How many ensorcelled objects did the Mandarkin have in his stolen hoard? Jilseth had felt curious earthly resonances several times as they had surveyed the captive mageborn. What of other elemental magics that didn’t speak so directly to her affinity? What spells woven of fire, air and water had been locked into those artefacts once prized by unknown mages of ages past, now looted all unknowing by the Aldabreshi?

‘We need to hear his cozening and cajoling. Until then we may as well be blind as well as deaf.’ Mellitha withdrew her remaining hand and the scrying vanished. ‘We need a clairaudience woven into this scrying.’

‘Planir won’t countenance it,’ Jilseth protested. ‘He says there is far too much danger of the Mandarkin sensing the working. Then he’ll renewhis veiling to hide from us again.’

‘Not with Velindre weaving the air to listen in on him,’ Mellitha assured her.

The magewoman crossed the sunlit salon and stooped to another polished table beside an upholstered daybed. She rang a silver hand bell. ‘Do you wish to fetch a wrap before we take the carriage? There can be quite a breeze close to the docks.’

She picked up her own shawl, a lacy confection of knitted silk a few subtle shades lighter than her teal gown. Both might have been chosen to complement the leaf-green rugs on the dark wood floor and the watered silk wall-hangings.

‘No, thank you, I’ll be fine.’ Jilseth had opted for long sleeves and a high neckline when Mellitha’s favourite seamstress had visited to take her measure on her arrival, returning the following day with three gowns besides this one, its silk as iridescent as the inside of a pearl oyster’s shell.

As she spoke, one of the household’s well-trained lackeys opened the double doors at the end of the salon.

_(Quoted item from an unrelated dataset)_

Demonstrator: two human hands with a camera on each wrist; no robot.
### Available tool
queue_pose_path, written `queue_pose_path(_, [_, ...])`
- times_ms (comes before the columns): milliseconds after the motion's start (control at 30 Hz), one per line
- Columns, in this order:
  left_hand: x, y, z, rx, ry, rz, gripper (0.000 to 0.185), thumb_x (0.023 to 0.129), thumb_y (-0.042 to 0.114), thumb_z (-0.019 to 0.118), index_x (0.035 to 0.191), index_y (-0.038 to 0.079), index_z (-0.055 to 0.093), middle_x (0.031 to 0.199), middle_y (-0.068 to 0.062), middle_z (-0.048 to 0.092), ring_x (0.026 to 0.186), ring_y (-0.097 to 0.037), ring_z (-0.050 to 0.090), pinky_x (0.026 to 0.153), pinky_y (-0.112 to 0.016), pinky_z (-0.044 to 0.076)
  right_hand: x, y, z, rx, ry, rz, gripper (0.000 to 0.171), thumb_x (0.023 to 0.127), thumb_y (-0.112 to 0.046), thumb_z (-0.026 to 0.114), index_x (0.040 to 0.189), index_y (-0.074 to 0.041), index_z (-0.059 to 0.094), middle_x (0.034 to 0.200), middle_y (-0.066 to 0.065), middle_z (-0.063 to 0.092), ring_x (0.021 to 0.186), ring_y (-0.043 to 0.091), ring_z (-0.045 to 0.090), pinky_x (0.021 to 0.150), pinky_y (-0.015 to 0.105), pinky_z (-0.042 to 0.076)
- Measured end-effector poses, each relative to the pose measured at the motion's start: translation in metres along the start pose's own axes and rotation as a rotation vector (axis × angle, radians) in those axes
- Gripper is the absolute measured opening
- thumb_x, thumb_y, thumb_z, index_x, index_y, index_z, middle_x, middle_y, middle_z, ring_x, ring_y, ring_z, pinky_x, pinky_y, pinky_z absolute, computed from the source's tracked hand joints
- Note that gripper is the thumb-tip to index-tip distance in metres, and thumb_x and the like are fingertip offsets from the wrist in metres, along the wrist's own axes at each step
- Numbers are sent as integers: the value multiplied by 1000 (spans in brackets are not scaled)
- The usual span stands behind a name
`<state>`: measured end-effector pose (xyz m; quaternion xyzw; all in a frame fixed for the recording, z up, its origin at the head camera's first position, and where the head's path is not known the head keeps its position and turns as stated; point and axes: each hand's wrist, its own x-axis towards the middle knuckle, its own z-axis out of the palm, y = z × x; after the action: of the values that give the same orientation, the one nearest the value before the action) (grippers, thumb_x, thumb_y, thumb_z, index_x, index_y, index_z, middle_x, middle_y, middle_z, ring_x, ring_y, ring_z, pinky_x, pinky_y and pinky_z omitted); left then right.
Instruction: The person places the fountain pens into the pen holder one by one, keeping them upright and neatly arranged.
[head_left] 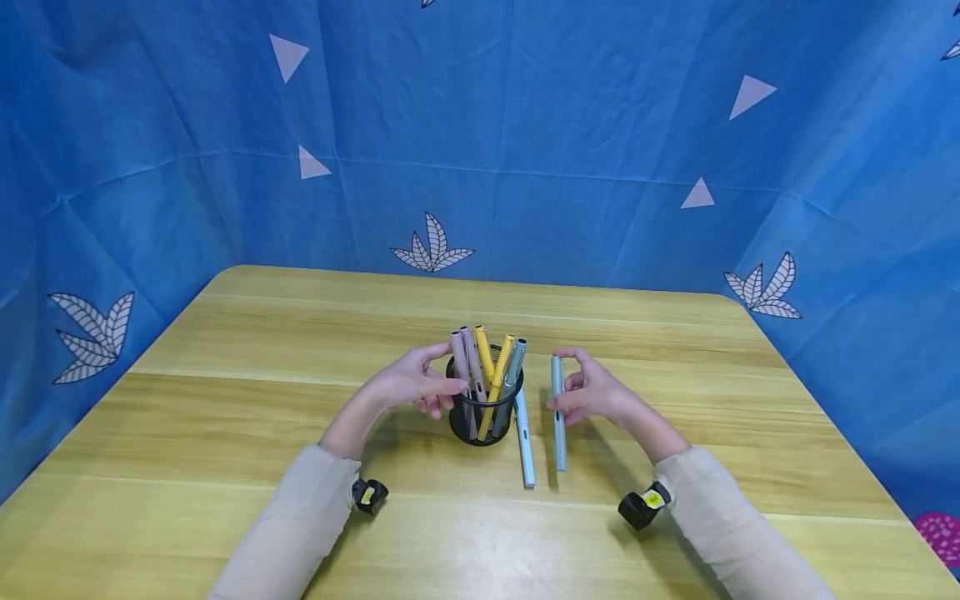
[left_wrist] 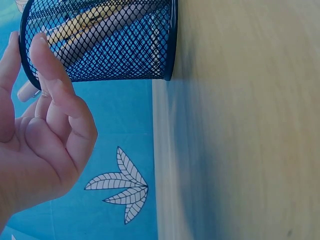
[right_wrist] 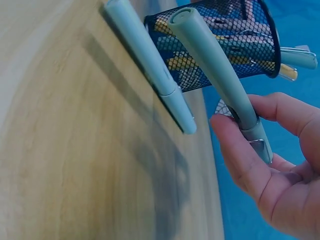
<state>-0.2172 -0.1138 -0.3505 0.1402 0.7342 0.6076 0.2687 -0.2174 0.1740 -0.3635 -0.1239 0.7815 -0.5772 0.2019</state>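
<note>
Teal capped pen (head_left: 558, 414) in right hand (head_left: 596, 398)

head cam overhead, wrist cams close, sharing pen cup (head_left: 483, 412)

Pens (head_left: 487, 367) in a mesh cup (head_left: 480, 425) mid-table (head_left: 225, 400), one pen (head_left: 525, 446) flat just right of it.

Wooden table (head_left: 225, 417), light grain, rounded far corners. We note a blue cloth backdrop (head_left: 525, 125) closing it in on the far side and both flanks, creased. We count pale triangles (head_left: 288, 55) and white leaf sprigs (head_left: 432, 247) printed on the cloth. One light blue pen (head_left: 525, 446) lies flat on the table, pointing roughly away from us. Magenta dotted patch (head_left: 939, 533) at the lower right edge; we cannot tell what it is.
</note>
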Motion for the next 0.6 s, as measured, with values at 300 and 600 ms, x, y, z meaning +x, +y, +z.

He was another singularly well-favoured lad with the black hair and tanned skin that spoke of mixed Archipelagan and mainland blood.

‘Tell Tanilo I want the carriage. Thank you.’

‘Couldn’t we bespeak Velindre and ask her to join us?’ Jilseth looked at the fireplace for a spill or a candle but such humdrum necessities didn’t sully Mellitha’s mantelpiece. There were four miniature paintings there, the handiwork of the magewoman’s artist son. Jilseth guessed that he and his brother favoured their respective fathers while their two sisters showed what a beauty Mellitha must have been when her chestnut hair was untouched by the white now frosting it.